◆ GIVEN DATA
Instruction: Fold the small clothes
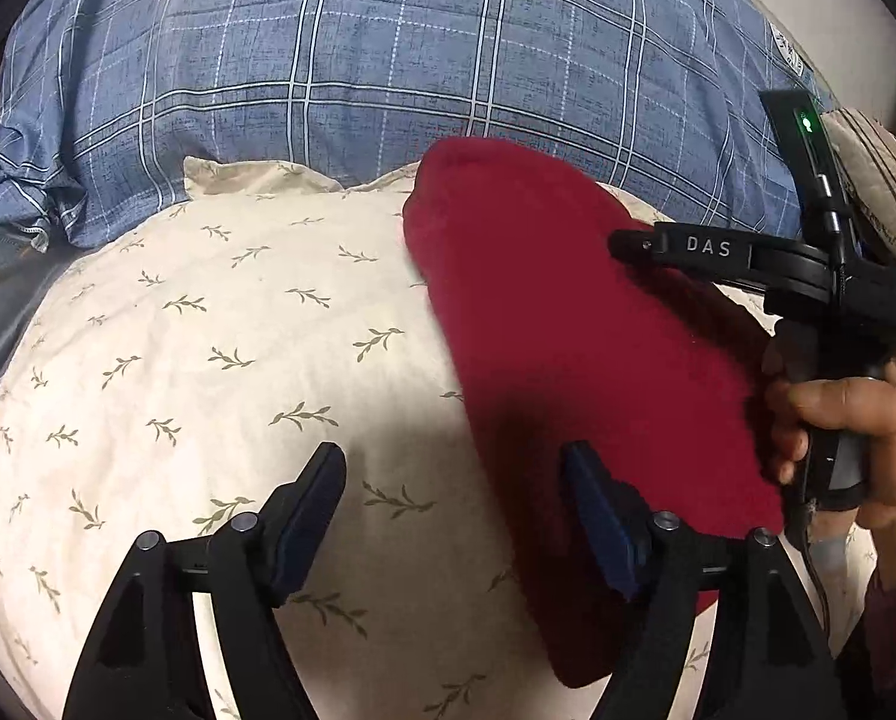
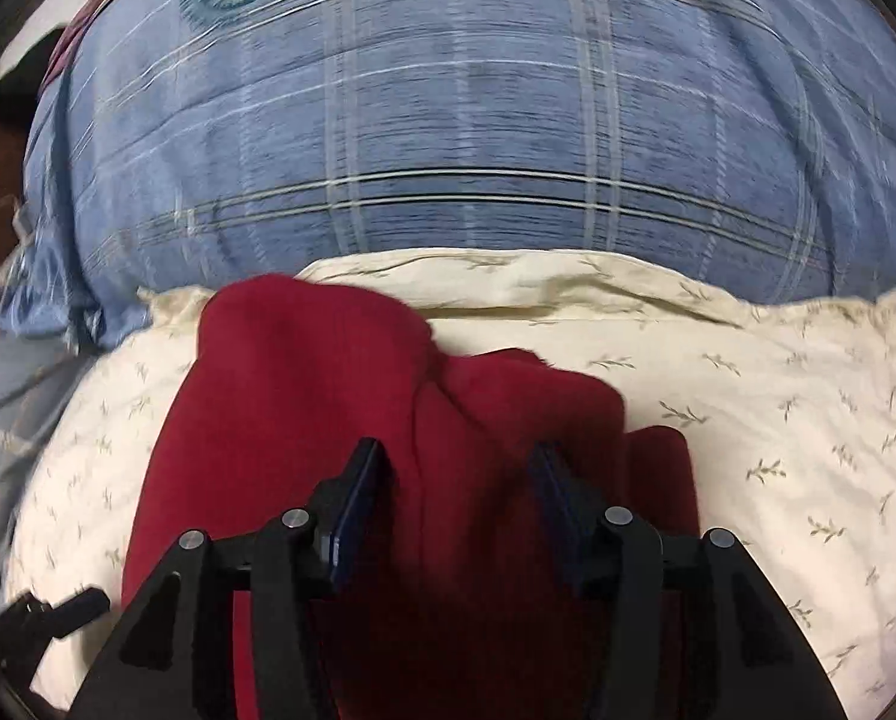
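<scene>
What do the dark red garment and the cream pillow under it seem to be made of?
The dark red garment looks like soft knit or fleece: matte, slightly fuzzy, folding in thick rounded creases. The cream pillow with a green leaf-sprig print looks like thin woven cotton: smooth, finely wrinkled. Neither is certain from looks alone.

The left gripper (image 1: 454, 468) points steeply downward, jaws spread wide with nothing between the pads. The right gripper (image 2: 457, 462) tilts down at a similar angle, its jaws partly apart and gripping nothing. In the left wrist view, the right hand (image 1: 856, 444) wraps around the right gripper's black handle, fingers (image 1: 790, 414) curled across its front, a dark red sleeve (image 1: 892, 630) at the wrist.
</scene>
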Tool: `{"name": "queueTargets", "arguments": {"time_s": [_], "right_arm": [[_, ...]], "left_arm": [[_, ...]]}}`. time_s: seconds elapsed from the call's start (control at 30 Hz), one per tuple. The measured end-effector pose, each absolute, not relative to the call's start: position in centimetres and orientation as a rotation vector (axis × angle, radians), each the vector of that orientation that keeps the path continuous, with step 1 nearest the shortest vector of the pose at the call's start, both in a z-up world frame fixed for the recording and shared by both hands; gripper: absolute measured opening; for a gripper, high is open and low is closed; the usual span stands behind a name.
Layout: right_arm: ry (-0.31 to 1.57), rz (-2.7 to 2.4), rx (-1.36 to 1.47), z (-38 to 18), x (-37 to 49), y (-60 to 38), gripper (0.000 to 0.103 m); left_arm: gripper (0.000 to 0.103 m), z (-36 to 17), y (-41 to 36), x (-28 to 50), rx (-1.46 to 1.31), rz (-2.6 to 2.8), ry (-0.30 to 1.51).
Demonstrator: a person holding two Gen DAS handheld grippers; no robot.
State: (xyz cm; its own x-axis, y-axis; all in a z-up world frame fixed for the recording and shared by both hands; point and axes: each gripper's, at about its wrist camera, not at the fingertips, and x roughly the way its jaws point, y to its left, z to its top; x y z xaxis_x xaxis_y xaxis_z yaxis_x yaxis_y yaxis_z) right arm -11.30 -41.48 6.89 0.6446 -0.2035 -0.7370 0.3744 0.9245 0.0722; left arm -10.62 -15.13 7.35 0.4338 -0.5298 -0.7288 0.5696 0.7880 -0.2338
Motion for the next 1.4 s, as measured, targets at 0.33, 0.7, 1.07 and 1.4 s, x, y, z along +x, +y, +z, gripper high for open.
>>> {"name": "queueTargets", "arguments": {"time_s": [0.33, 0.7, 1.07, 1.4], "right_arm": [[0.761, -0.351, 0.265, 9.5, -13.8, -40.6, 0.054], [0.788, -0.238, 0.139, 8.6, -6.7, -36.4, 0.055], [0.868, -0.28, 0.137, 6.7, -3.6, -37.9, 0.058], [0.806, -0.379, 0.102, 8.5, -14.4, -39.5, 0.079]], "left_arm": [[0.076, 7.3, -15.3, -10.9, 0.071, -0.658, 0.881], [0.076, 7.1, -15.4, -10.9, 0.067, -0.658, 0.881], [0.08, 6.6, -15.3, -10.3, 0.05, -0.674, 0.892], [0.079, 7.4, -14.0, -9.9, -0.054, -0.718, 0.889]]}}
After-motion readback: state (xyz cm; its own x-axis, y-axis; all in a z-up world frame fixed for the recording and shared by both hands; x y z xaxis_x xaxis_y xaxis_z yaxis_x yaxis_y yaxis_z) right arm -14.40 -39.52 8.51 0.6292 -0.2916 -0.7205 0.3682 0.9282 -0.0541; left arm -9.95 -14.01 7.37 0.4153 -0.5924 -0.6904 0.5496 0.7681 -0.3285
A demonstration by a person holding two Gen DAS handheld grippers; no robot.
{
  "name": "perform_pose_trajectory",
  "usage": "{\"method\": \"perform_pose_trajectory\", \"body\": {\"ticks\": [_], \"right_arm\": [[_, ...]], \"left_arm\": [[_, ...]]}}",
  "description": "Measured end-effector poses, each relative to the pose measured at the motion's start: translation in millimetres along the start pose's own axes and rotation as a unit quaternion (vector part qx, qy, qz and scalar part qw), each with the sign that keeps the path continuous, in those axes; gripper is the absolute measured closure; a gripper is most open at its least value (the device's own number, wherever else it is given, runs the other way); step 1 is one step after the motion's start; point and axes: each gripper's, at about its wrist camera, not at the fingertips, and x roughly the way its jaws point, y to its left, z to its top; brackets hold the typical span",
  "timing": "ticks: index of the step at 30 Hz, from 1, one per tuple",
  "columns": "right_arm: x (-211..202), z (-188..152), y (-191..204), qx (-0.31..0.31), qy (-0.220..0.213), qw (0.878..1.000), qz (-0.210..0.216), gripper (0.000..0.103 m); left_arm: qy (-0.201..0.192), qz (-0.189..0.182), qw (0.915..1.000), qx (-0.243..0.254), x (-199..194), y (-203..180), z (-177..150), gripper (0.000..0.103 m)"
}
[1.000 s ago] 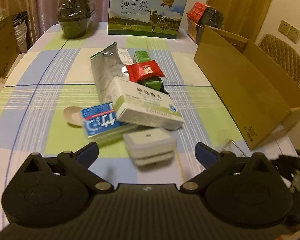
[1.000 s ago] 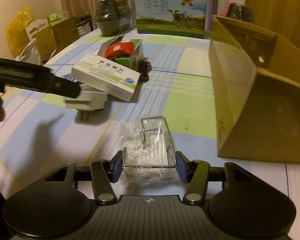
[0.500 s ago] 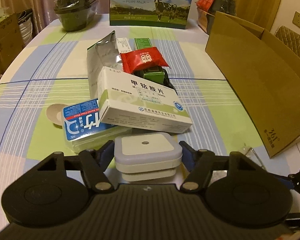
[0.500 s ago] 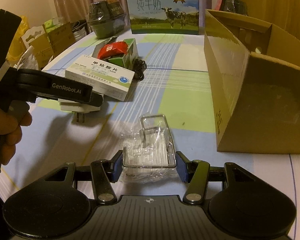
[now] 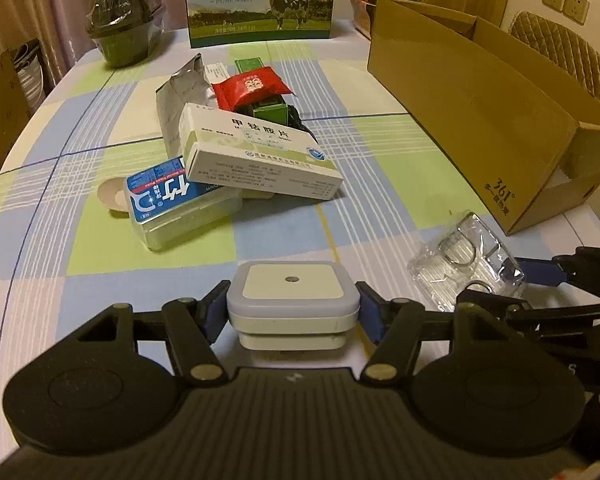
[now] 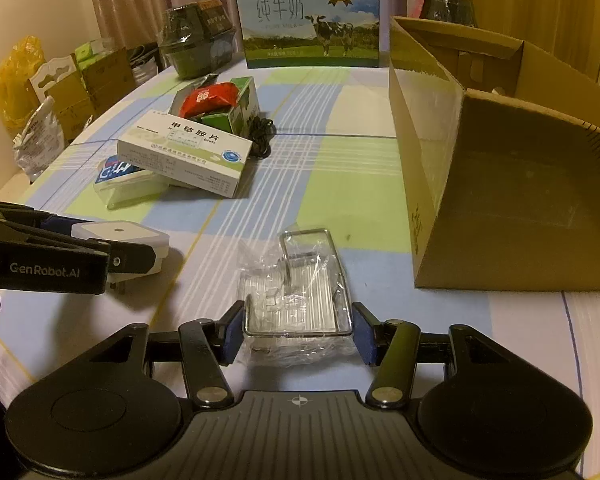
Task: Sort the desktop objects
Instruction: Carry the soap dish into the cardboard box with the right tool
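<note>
My left gripper (image 5: pixel 293 312) is shut on a white square plug-in night light (image 5: pixel 293 300), held just above the tablecloth; the light also shows in the right wrist view (image 6: pixel 120 236). My right gripper (image 6: pixel 298 330) is shut on a clear plastic packet with a wire rack inside (image 6: pixel 296 296), which also shows in the left wrist view (image 5: pixel 466 258). A pile sits mid-table: a white medicine box (image 5: pixel 260 156), a blue-labelled clear box (image 5: pixel 176 200), a red snack packet (image 5: pixel 250 86), a green carton (image 5: pixel 270 110) and a silver bag (image 5: pixel 176 100).
An open cardboard box (image 6: pixel 500 168) lies on its side at the right. A milk carton case (image 5: pixel 260 0) and a wrapped dark pot (image 5: pixel 124 28) stand at the far edge. A small beige dish (image 5: pixel 112 196) lies left of the pile. A black cable (image 6: pixel 262 136) lies beside the pile.
My left gripper moved forward, shut on the night light and drew it back away from the pile. My right gripper stayed shut on the clear packet.
</note>
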Motion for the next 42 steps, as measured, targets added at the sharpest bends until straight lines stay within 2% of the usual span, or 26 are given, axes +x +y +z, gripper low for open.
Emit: {"method": "perform_pose_trajectory", "body": {"ticks": [4,6,11,15,27,33,38,42], "right_arm": [[1.6,-0.8,0.1,-0.004,-0.002,1.0,0.002,0.05],[4.2,-1.0,0.1,-0.007,0.001,1.0,0.003,0.044],[8.8,-1.7,1.2,-0.01,0.001,1.0,0.005,0.043],[9.0,-1.2,2.6,-0.014,0.0,1.0,0.004,0.051],[-21.3,4.8,10.7,-0.03,-0.031,0.999,-0.005,0.052],[-54.9,19.8,16.9,-0.046,-0.082,0.995,-0.017,0.052],[-81.1,36.1,12.7,-0.058,-0.129,0.989,-0.033,0.052],[-104.7,53.7,-5.1,-0.049,-0.167,0.983,-0.053,0.052]], "left_arm": [[0.002,0.006,1.0,0.007,4.8,-2.3,1.7,0.042],[0.003,0.008,0.9999,0.009,7.3,-2.7,2.9,0.042],[0.001,0.009,0.9999,0.01,9.2,-2.7,2.8,0.042],[0.001,0.01,0.9999,0.012,8.5,-3.0,2.4,0.042],[-0.021,0.009,0.9995,0.019,-19.9,-6.9,0.9,0.043],[-0.047,0.005,0.9987,0.016,-48.0,-12.4,10.8,0.043],[-0.082,-0.009,0.9962,0.028,-71.5,-23.6,36.5,0.043],[-0.111,-0.025,0.9925,0.046,-86.6,-44.8,63.1,0.043]]}}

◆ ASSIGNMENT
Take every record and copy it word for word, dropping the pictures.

◆ RESULT OF THE TASK
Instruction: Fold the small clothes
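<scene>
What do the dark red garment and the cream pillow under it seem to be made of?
The dark red garment looks like soft knit or fleece: matte, slightly fuzzy, folding in thick rounded creases. The cream pillow with a green leaf-sprig print looks like thin woven cotton: smooth, finely wrinkled. Neither is certain from looks alone.

The left gripper (image 1: 454, 468) points steeply downward, jaws spread wide with nothing between the pads. The right gripper (image 2: 457, 462) tilts down at a similar angle, its jaws partly apart and gripping nothing. In the left wrist view, the right hand (image 1: 856, 444) wraps around the right gripper's black handle, fingers (image 1: 790, 414) curled across its front, a dark red sleeve (image 1: 892, 630) at the wrist.
</scene>
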Tool: `{"name": "queueTargets", "arguments": {"time_s": [_], "right_arm": [[_, ...]], "left_arm": [[_, ...]]}}`. time_s: seconds elapsed from the call's start (control at 30 Hz), one per tuple. The measured end-effector pose, each absolute, not relative to the call's start: position in centimetres and orientation as a rotation vector (axis × angle, radians), each the vector of that orientation that keeps the path continuous, with step 1 nearest the shortest vector of the pose at the call's start, both in a z-up world frame fixed for the recording and shared by both hands; gripper: absolute measured opening; for a gripper, high is open and low is closed; the usual span stands behind a name.
Layout: right_arm: ry (-0.31 to 1.57), rz (-2.7 to 2.4), rx (-1.36 to 1.47), z (-38 to 18), x (-37 to 49), y (-60 to 38), gripper (0.000 to 0.103 m); left_arm: gripper (0.000 to 0.103 m), z (-36 to 17), y (-41 to 36), x (-28 to 50), rx (-1.46 to 1.31), rz (-2.6 to 2.8), ry (-0.30 to 1.51).
Demonstrator: a person holding two Gen DAS handheld grippers; no robot.
State: (xyz cm; its own x-axis, y-axis; all in a z-up world frame fixed for the recording and shared by both hands; point and axes: each gripper's, at about its wrist camera, not at the fingertips, and x roughly the way its jaws point, y to its left, z to its top; x y z xaxis_x xaxis_y xaxis_z yaxis_x yaxis_y yaxis_z) right arm -11.30 -41.48 6.89 0.6446 -0.2035 -0.7370 0.3744 0.9245 0.0722; left arm -10.62 -15.13 7.35 0.4338 -0.5298 -0.7288 0.5696 0.7880 -0.2338
Motion for the next 1.4 s, as measured, targets at 0.33, 0.7, 1.07 and 1.4 s, x, y, z along +x, +y, +z, gripper high for open.
>>> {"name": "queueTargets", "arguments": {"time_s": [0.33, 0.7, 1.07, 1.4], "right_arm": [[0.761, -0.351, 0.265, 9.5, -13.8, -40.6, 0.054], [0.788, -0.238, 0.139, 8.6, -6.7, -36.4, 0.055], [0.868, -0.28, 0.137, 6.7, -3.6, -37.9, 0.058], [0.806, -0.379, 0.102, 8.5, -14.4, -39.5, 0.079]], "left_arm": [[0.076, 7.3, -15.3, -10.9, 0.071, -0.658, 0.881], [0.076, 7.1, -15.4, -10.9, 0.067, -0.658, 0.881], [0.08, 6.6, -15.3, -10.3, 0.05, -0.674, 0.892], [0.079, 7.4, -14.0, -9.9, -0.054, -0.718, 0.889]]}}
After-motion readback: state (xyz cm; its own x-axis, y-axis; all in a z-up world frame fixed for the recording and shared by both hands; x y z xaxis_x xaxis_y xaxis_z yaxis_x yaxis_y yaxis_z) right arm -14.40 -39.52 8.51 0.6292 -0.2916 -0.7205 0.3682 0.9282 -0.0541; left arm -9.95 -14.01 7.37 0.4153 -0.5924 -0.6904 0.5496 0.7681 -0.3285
A demonstration by a person holding two Gen DAS handheld grippers; no robot.
{
  "name": "perform_pose_trajectory",
  "usage": "{\"method\": \"perform_pose_trajectory\", \"body\": {\"ticks\": [_], \"right_arm\": [[_, ...]], \"left_arm\": [[_, ...]]}}",
  "description": "Measured end-effector poses, each relative to the pose measured at the motion's start: translation in millimetres along the start pose's own axes and rotation as a unit quaternion (vector part qx, qy, qz and scalar part qw), each with the sign that keeps the path continuous, in those axes; gripper is the absolute measured closure; a gripper is most open at its least value (the device's own number, wherever else it is given, runs the other way); step 1 is one step after the motion's start; point and axes: each gripper's, at about its wrist camera, not at the fingertips, and x roughly the way its jaws point, y to its left, z to its top; brackets hold the typical span",
  "timing": "ticks: index of the step at 30 Hz, from 1, one per tuple",
  "columns": "right_arm: x (-211..202), z (-188..152), y (-191..204), qx (-0.31..0.31), qy (-0.220..0.213), qw (0.878..1.000), qz (-0.210..0.216), gripper (0.000..0.103 m); left_arm: qy (-0.201..0.192), qz (-0.189..0.182), qw (0.915..1.000), qx (-0.243..0.254), x (-199..194), y (-203..180), z (-177..150), gripper (0.000..0.103 m)"
}
[1.000 s ago] 
[1.000 s ago] 
[0.500 s ago] 
[0.500 s ago] 
[now] 
[now] 
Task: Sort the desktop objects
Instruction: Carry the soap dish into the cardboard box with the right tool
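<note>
My left gripper (image 5: pixel 293 312) is shut on a white square plug-in night light (image 5: pixel 293 300), held just above the tablecloth; the light also shows in the right wrist view (image 6: pixel 120 236). My right gripper (image 6: pixel 298 330) is shut on a clear plastic packet with a wire rack inside (image 6: pixel 296 296), which also shows in the left wrist view (image 5: pixel 466 258). A pile sits mid-table: a white medicine box (image 5: pixel 260 156), a blue-labelled clear box (image 5: pixel 176 200), a red snack packet (image 5: pixel 250 86), a green carton (image 5: pixel 270 110) and a silver bag (image 5: pixel 176 100).
An open cardboard box (image 6: pixel 500 168) lies on its side at the right. A milk carton case (image 5: pixel 260 0) and a wrapped dark pot (image 5: pixel 124 28) stand at the far edge. A small beige dish (image 5: pixel 112 196) lies left of the pile. A black cable (image 6: pixel 262 136) lies beside the pile.
My left gripper moved forward, shut on the night light and drew it back away from the pile. My right gripper stayed shut on the clear packet.
</note>
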Motion for the next 42 steps, as measured, targets added at the sharpest bends until straight lines stay within 2% of the usual span, or 26 are given, axes +x +y +z, gripper low for open.
Emit: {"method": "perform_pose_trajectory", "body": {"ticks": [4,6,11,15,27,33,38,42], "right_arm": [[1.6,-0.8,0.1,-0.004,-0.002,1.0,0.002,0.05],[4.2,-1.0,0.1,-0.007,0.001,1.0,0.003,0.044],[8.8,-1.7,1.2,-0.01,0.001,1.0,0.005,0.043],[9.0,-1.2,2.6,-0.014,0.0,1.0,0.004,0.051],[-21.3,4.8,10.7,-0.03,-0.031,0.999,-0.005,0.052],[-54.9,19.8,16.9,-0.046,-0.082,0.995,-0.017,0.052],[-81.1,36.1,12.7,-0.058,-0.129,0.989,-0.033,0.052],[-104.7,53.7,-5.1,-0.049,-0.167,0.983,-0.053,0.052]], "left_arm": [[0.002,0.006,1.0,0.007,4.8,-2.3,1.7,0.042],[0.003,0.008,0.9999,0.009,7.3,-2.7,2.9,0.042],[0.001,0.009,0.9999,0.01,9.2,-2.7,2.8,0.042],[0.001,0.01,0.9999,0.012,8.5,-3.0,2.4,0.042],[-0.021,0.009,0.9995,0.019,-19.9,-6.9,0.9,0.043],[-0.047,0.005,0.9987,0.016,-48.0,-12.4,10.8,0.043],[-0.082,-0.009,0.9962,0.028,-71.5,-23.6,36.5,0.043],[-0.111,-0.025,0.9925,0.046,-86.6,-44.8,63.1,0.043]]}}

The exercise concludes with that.